Resiliência do dispositivo
Definição de resiliência de dispositivos e conexões
A Network Edge oferece diversas opções de resiliência que podem ser resumidas em opções de dispositivo e opções de conexão. As opções de dispositivo são locais e fornecem resiliência contra falhas nos níveis de computação e dispositivo na rede metropolitana local. Isso é análogo ao que o setor normalmente chama de "Alta Disponibilidade (HA)". A resiliência de conexão é uma opção separada para clientes que exigem resiliência adicional nas conexões de dispositivos (DLGs, VCs e redes EVP-LAN).
É comum combinar resiliência local e resiliência de conexão, mas isso não é obrigatório — em última análise, depende da necessidade de negócio do cliente.
A georredundância é uma arquitetura que expande a resiliência local utilizando múltiplas regiões metropolitanas para eliminar problemas que possam afetar a borda da rede no nível metropolitano. A georredundância é discutida em detalhes aqui.
Dispositivos individuais (autônomos) – Opção de resiliência local
Dispositivos individuais ou autônomos não possuem resiliência para falhas de computação e de dispositivo. O primeiro dispositivo individual sempre se conecta ao Plano de Computação Primário. Dispositivos individuais sempre estabelecem conexões pela rede do Tecido Primário. Dispositivos individuais podem criar conexões redundantes (VCs, DLGs, etc.), mas sempre atravessarão o Plano do Tecido Primário. Dispositivos individuais podem ser convertidos em Dispositivos Redundantes por meio do recurso de antiafinidade.
Antiafinidade de dispositivo único
Conforme descrito anteriormente, dispositivos individuais não possuem resiliência por padrão. No entanto, dispositivos individuais podem ser colocados em planos de computação divergentes. Isso é comumente chamado de antiafinidade e está disponível no fluxo de trabalho de criação de dispositivos. Na seção Computação Diversificada a partir de um Dispositivo Único Existente, marcar a caixa "Selecionar Diversificado de" permite que os clientes adicionem novos dispositivos que sejam resilientes entre si.

Dispositivos Virtuais Redundantes
Os fluxos de trabalho de borda de rede garantem que os dispositivos virtuais emparelhados em uma implantação tolerante a falhas sejam colocados nos planos de computação primário e secundário. Existem dois tipos de implantações tolerantes a falhas: dispositivos redundantes e dispositivos em cluster.
Essas opções oferecem resiliência local dentro da área metropolitana para proteger contra falhas de hardware ou de energia no POD de borda da rede local. Por padrão, os dois dispositivos virtuais são implantados em planos de computação separados (Primário e Secundário) e são distintos entre si. O dispositivo primário é conectado à rede de malha primária e o dispositivo secundário/passivo é conectado à rede de malha secundária. A seleção do tipo de implantação está disponível no fluxo de trabalho de criação do dispositivo no portal.

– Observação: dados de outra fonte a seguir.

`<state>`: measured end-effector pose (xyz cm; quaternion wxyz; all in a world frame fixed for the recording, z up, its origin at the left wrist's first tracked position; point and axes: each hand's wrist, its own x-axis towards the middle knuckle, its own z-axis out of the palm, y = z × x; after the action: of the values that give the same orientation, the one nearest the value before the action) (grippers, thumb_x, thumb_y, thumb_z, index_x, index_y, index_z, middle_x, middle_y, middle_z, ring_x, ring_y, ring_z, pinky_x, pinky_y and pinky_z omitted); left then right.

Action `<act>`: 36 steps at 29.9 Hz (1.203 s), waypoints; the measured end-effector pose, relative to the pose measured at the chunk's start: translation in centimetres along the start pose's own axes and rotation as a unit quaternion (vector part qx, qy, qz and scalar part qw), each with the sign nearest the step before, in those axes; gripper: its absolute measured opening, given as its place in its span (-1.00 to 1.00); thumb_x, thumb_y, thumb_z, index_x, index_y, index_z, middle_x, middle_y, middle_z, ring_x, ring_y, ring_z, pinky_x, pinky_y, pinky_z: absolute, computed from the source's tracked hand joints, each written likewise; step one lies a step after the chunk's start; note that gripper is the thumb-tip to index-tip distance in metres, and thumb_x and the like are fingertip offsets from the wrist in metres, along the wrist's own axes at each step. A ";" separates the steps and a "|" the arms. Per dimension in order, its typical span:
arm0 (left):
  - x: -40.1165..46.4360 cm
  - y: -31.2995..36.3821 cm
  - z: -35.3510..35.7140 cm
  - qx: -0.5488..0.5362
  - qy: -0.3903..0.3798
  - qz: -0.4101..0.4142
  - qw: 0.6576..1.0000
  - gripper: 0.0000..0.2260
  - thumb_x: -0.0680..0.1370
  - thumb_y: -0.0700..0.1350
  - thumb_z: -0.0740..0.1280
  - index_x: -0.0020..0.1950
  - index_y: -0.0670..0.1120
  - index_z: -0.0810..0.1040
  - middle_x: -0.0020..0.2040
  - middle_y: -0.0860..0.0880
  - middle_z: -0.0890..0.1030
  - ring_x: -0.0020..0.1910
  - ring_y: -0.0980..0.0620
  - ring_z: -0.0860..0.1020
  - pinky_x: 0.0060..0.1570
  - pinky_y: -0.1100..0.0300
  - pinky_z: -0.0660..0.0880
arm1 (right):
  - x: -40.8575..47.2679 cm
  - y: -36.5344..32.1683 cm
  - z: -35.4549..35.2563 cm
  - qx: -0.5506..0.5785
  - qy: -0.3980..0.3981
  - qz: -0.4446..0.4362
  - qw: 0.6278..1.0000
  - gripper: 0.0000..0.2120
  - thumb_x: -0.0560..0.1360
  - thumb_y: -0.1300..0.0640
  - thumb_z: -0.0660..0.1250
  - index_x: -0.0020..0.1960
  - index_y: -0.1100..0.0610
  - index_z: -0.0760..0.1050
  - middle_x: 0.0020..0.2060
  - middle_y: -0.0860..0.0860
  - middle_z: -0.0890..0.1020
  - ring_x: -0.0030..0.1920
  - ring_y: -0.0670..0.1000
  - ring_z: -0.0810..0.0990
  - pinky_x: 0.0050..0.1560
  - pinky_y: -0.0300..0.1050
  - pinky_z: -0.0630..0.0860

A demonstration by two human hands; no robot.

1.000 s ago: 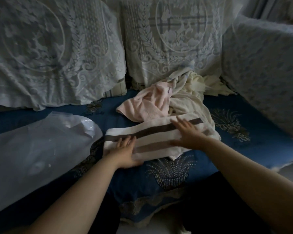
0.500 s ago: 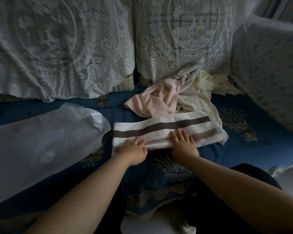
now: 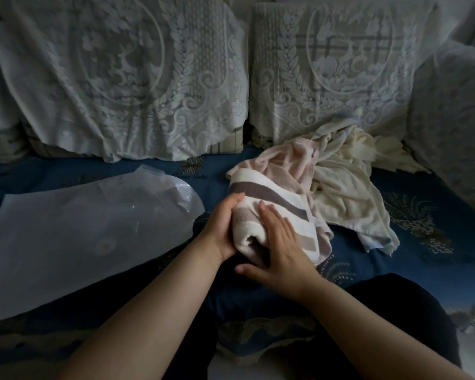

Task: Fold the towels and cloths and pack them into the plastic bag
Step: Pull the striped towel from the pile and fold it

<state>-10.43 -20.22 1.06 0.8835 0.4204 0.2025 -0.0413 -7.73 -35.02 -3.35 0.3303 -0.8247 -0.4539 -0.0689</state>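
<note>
Striped towel (image 3: 274, 212): folded over on itself on the blue seat cover (image 3: 412, 259), frame centre, between your hands.
Left hand (image 3: 222, 229): cupped round its 9 o'clock edge, fingers curled on.
Right hand (image 3: 279, 246): flat, fingers spread, pressing its near end.
Pink towel (image 3: 288, 165): touching at 12 o'clock, crumpled.
Cream cloth (image 3: 348, 193): heaped at 2 o'clock.
Plastic bag (image 3: 74, 234): flat at 9 o'clock, near your left hand.
Lace cushions (image 3: 137, 78): 12 o'clock, upright.

A home: lace-covered cushions (image 3: 126, 86) on a blue embroidered sofa (image 3: 412, 215).
</note>
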 end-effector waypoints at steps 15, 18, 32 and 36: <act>-2.3 11.5 -9.4 0.665 0.425 0.143 0.598 -0.43 0.48 0.15 0.30 0.44 0.02 0.26 0.39 -0.11 0.20 0.37 -0.21 0.20 0.26 -0.11 0.32 | 7.4 0.0 1.0 0.439 0.127 0.294 0.839 -0.48 0.48 -0.16 0.27 0.37 0.02 0.31 0.26 -0.06 0.48 0.28 -0.07 0.43 0.34 -0.04 0.35; -1.8 11.4 -11.0 0.623 0.400 0.107 0.664 -0.41 0.48 0.03 0.31 0.48 0.01 0.19 0.39 -0.15 0.23 0.37 -0.22 0.26 0.27 -0.07 0.35 | 11.5 -2.2 0.5 0.250 0.126 0.185 0.942 -0.65 0.52 0.14 0.29 0.29 0.13 0.38 0.14 -0.02 0.38 0.13 -0.09 0.38 0.24 -0.11 0.37; -3.4 8.4 -11.7 0.680 0.345 0.090 0.641 -0.75 0.56 -0.15 0.10 -0.20 -0.20 0.50 -0.23 -0.20 0.49 -0.19 -0.19 0.48 -0.27 0.09 0.31 | 12.5 -4.0 11.6 -0.188 -0.298 -0.058 0.934 -0.50 0.51 -0.02 0.23 0.43 -0.15 0.20 0.32 0.08 0.35 0.24 0.14 0.44 0.05 0.03 0.45; -3.3 7.9 -12.4 0.655 0.326 0.144 0.667 -0.72 0.56 -0.13 0.11 -0.36 -0.11 0.37 -0.36 -0.07 0.43 -0.33 -0.07 0.43 -0.39 0.14 0.27 | 12.6 -5.6 12.3 -0.040 -0.343 -0.065 0.936 -0.69 0.49 0.03 0.30 0.22 0.03 0.45 0.12 0.06 0.54 0.04 0.05 0.52 -0.03 -0.07 0.44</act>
<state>-15.52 -6.04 1.03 0.2539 0.9014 0.3350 0.1041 -7.20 -16.65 -4.95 0.1163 -0.7794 -0.5892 0.1783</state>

Instâncias virtuais redundantes são implantadas em planos de computação diferentes para garantir redundância. Elas não possuem fluxos de trabalho de nível superior, o que significa que os dispositivos não têm conhecimento uns dos outros após a implantação inicial e funcionam como dois dispositivos virtuais distintos. Normalmente, os dispositivos redundantes operam em um modo ativo-ativo. Instâncias virtuais redundantes podem ser implantadas em uma mesma rede metropolitana ou em redes metropolitanas diferentes. Um dispositivo redundante em uma única rede metropolitana oferece apenas resiliência local. A implantação com georredundância (dispositivos redundantes em redes metropolitanas diferentes) proporciona uma resiliência muito maior. Quando um dispositivo redundante é implantado em outra rede metropolitana, ele ainda é implantado no plano de computação secundário.
Cluster de dispositivos virtuais
As instâncias virtuais em cluster possuem fluxos de trabalho de nível superior que implantam um par de dispositivos Ativo-Em Espera, conforme definido pelo respectivo fornecedor. Consulte a documentação para verificar a compatibilidade do seu dispositivo virtual com o cluster. Os dispositivos de cluster só podem ser implantados dentro da mesma rede metropolitana.